Data Points

SqlConnectionStringBuilder, DataView, and More

John Papa

Code download available at:DataPoints0601.exe(130 KB)

Contents

Binary Serialization
DataView Enhancements
Building Connections
What are Batch Updates?
Choose Carefully
Wrapping It Up

Several significant enhancements have been made to ADO.NET 2.0 in the areas of improved performance, increased flexibility, and added features. In my last column (Data Points: DataSet and DataTable in ADO.NET 2.0), I discussed the improvements made to the DataTable class, the effect of the powerful new LoadOption enumerator, how to change a row's state, and the new DataTableReader class. In this installment of Data Points, I will continue to explore significant enhancements that are introduced with ADO.NET 2.0, such as the new SqlConnectionStringBuilder, improvements to the DataView, batch updates, and improved DataSet serialization. I will also demonstrate how some of its new features perform when they are put to the test.

Binary Serialization

ADO.NET 1.x provides the means to serialize a DataSet. The bad news is that the XML format used for DataSets can cause performance problems when a large DataSet is serialized and passed over the network. In ADO.NET 2.0, you can serialize a DataSet or a DataTable in true binary format, resulting in smaller consumption of memory and network bandwidth.

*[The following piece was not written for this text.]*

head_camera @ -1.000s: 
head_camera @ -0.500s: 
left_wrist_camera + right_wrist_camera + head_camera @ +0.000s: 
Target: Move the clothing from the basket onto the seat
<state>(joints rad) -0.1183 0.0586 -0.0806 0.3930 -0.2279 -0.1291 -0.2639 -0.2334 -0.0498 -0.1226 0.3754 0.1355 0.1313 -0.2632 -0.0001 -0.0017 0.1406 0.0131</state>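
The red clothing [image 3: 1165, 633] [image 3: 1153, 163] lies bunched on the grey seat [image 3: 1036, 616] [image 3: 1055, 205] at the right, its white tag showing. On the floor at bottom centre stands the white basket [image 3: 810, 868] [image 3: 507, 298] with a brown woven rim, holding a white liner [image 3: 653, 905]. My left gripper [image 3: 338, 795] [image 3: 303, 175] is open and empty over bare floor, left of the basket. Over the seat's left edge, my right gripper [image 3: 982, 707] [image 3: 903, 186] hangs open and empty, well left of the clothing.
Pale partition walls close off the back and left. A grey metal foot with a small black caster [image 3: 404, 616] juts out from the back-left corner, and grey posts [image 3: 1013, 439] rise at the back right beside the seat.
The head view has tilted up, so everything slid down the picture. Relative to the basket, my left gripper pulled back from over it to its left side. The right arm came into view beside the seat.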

Let's take a look at how to implement binary serialization of a DataTable. The RemotingFormat property of the DataTable is a new property introduced in ADO.NET 2.0 that can be used to set the serialization format. The RemotingFormat property expects one of the SerializationFormat enumeration values: SerializationFormat.Xml or SerializationFormat.Binary. Once RemotingFormat has been set, you can create an instance of the BinaryFormatter class to serialize the DataTable. The example in Figure 1 loads a list of customers into a DataTable and serializes it into the binary format.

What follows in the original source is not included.